And Nico, for his part, saw that I was not, like Soto, or the others, merely tolerant of his admiration of Castro. He felt the strength of my ambivalence, my refusal of his leader, and yet my search for someone like this Fidel, my search that was so much like Nico’s own. I was more than merely skeptical. My contempt for this Castro was more urgent than that. I
might
believe in him, but I didn’t. Why did I ignore, Nico wondered, Fidel’s unmistakable grandeur? What blindness of soul! he said. If only he could find the right story to tell me! For Nico had to convince me in order to remain secure in his own faith.

As I, I felt, had to convince Chaco to remain standing in mine.

An odd dance. Nico and Chaco and I often walked through the city together during the last days of the Guatemalan Revolution. We did guard duty with the Youth Alliance throughout the morning, standing outside the tall stone posts and iron gates of the university, watching for anti-Communist saboteurs. But the daytime saboteurs were easily spotted: they were the single-engined planes, their North American markings painted over, that flew as they wished over most of the city. Guard duty meant witness, witness to the power of North America, to the final cowardice of the Guatemalan leadership, to the fall of the Revolution, to the death of the Indians’ hopes.

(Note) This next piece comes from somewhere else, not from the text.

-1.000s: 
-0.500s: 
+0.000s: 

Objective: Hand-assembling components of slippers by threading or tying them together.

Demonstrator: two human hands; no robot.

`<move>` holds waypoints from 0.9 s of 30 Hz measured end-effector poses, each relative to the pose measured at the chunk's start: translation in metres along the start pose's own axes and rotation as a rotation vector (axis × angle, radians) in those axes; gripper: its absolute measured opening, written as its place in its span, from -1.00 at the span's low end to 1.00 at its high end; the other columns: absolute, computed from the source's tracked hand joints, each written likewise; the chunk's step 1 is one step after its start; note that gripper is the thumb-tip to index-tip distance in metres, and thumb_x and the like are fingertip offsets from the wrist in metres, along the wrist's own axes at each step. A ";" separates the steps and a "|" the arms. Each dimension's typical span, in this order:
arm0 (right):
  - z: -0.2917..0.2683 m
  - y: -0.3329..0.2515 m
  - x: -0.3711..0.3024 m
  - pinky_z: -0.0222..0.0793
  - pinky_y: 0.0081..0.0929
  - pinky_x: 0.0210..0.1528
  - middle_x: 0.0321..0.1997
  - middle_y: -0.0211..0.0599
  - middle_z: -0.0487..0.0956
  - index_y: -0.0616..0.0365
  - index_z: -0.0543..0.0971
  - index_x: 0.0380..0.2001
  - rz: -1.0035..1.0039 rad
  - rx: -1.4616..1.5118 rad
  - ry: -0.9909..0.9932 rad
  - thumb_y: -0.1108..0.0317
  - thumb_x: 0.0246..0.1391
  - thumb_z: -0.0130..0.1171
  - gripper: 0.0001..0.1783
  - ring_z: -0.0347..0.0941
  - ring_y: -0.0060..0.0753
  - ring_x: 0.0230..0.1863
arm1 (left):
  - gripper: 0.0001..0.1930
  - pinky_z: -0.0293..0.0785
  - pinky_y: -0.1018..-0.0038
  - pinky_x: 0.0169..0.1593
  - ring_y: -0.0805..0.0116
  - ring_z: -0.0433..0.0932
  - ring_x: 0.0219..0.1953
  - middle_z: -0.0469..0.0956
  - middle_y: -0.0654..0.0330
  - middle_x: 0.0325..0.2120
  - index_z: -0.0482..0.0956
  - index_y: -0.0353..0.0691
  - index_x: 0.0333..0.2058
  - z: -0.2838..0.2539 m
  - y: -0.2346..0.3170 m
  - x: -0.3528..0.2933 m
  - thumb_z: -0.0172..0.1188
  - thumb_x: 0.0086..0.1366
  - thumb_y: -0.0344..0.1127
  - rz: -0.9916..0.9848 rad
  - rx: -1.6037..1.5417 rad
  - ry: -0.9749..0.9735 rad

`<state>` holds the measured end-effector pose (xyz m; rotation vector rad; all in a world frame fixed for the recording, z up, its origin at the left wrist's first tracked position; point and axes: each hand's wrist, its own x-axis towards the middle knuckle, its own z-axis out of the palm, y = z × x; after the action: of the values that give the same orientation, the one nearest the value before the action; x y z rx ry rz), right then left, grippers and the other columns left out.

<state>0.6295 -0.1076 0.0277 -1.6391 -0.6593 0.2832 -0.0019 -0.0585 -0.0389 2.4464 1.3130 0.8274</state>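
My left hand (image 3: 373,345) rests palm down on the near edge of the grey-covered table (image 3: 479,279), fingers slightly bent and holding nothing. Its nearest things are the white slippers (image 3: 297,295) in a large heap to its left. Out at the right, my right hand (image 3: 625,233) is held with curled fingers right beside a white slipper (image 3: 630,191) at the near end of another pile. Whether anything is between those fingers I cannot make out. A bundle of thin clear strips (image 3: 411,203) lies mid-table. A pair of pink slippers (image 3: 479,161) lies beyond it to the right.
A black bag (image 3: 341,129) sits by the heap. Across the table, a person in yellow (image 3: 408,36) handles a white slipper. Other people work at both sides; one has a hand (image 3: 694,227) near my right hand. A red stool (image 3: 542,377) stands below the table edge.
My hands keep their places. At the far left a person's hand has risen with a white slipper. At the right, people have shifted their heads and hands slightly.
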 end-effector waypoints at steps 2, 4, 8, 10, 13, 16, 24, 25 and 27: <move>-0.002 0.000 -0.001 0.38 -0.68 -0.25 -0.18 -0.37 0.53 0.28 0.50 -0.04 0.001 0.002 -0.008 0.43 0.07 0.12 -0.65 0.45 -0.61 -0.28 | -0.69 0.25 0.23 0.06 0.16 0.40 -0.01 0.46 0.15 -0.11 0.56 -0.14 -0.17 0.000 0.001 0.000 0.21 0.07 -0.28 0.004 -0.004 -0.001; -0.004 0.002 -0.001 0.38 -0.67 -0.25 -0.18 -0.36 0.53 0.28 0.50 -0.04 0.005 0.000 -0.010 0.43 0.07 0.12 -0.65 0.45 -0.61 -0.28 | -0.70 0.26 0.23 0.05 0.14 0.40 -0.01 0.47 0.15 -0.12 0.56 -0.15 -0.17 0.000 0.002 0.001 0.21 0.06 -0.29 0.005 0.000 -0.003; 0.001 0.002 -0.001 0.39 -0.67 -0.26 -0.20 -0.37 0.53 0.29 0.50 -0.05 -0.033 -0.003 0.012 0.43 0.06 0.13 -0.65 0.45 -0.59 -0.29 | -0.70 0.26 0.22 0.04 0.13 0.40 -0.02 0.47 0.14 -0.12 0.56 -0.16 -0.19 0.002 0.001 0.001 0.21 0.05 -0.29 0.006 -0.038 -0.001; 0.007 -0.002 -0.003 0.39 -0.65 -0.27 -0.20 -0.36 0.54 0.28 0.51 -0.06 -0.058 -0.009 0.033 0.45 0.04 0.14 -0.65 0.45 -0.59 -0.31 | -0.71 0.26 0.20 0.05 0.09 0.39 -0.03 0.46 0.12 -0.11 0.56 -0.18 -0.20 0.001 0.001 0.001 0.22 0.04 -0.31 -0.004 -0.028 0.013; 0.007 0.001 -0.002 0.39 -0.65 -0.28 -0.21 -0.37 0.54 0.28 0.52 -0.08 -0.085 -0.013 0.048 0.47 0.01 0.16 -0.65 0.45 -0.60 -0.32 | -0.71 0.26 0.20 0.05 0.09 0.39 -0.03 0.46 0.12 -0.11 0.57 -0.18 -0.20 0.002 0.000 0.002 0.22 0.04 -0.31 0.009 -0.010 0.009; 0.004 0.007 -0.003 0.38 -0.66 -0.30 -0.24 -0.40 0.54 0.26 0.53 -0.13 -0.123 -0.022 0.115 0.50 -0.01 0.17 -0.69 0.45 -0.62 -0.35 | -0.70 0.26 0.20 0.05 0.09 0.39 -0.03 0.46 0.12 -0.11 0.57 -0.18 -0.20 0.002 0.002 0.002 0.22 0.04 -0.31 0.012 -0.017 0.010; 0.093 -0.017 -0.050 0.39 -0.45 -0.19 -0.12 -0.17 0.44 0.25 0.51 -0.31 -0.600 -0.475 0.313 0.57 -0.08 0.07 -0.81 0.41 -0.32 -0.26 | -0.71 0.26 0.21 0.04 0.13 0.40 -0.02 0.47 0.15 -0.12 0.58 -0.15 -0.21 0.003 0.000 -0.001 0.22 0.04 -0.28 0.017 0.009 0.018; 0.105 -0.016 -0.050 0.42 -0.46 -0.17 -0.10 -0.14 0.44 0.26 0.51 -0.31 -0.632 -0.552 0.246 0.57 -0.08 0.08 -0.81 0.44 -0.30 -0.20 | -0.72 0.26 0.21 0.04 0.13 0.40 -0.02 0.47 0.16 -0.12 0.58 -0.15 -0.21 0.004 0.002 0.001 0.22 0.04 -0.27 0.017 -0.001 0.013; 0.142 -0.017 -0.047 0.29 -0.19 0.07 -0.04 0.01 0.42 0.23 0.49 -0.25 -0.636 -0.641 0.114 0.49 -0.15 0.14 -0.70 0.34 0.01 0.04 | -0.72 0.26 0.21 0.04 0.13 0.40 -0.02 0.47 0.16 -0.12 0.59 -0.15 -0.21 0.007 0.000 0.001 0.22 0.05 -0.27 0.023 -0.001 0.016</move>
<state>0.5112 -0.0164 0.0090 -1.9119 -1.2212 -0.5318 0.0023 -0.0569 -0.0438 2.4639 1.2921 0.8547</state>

One afternoon in June, a week after my birthday, a woman in a long blue-and-red skirt brought out to us a petition being circulated by the Young
Communists. It implored the Congress of the United States to desist from their aggression against Guatemala. I laughed at this craven inanity and passed it on to Nico. “Implore,” he said angrily, “what does that mean?” He spat on the paper and handed it back to the woman. She wiped the spit off on Nico’s own sleeve, and went back through the tall iron gates. One of the planes flew low over us. The roar filled my head. Nico took out his pistol and fired at the plane, leaping a few feet off the ground as he pulled the trigger, as if the extra distance would send his bullet home. I laughed. He was spitting at the plane with his gun. It all seemed far away to me. The city was behind a pane of glass made of memories and voices; people’s gestures looked like a movie with the sound cut off. They seemed absurd. Nico’s angry arrogant actions, spitting at paper, firing at planes. The plane itself. What did they mean? I couldn’t quite remember. The only vivid sound was the roar of the plane, and that meant nothing. I felt very tired. (
Please come home
, he had scrawled across the bottom of his letter, in a child’s unsteady hand.) My limbs made enormous effort to hold me up on the sidewalk.
That morning at Hilda’s I’d received news of my father’s death
.

The pilot waggled his wings, as if in friendly response to Nico’s noise. Leaflets came fluttering down through the air, like huge light bird droppings dried by the sun as they descended.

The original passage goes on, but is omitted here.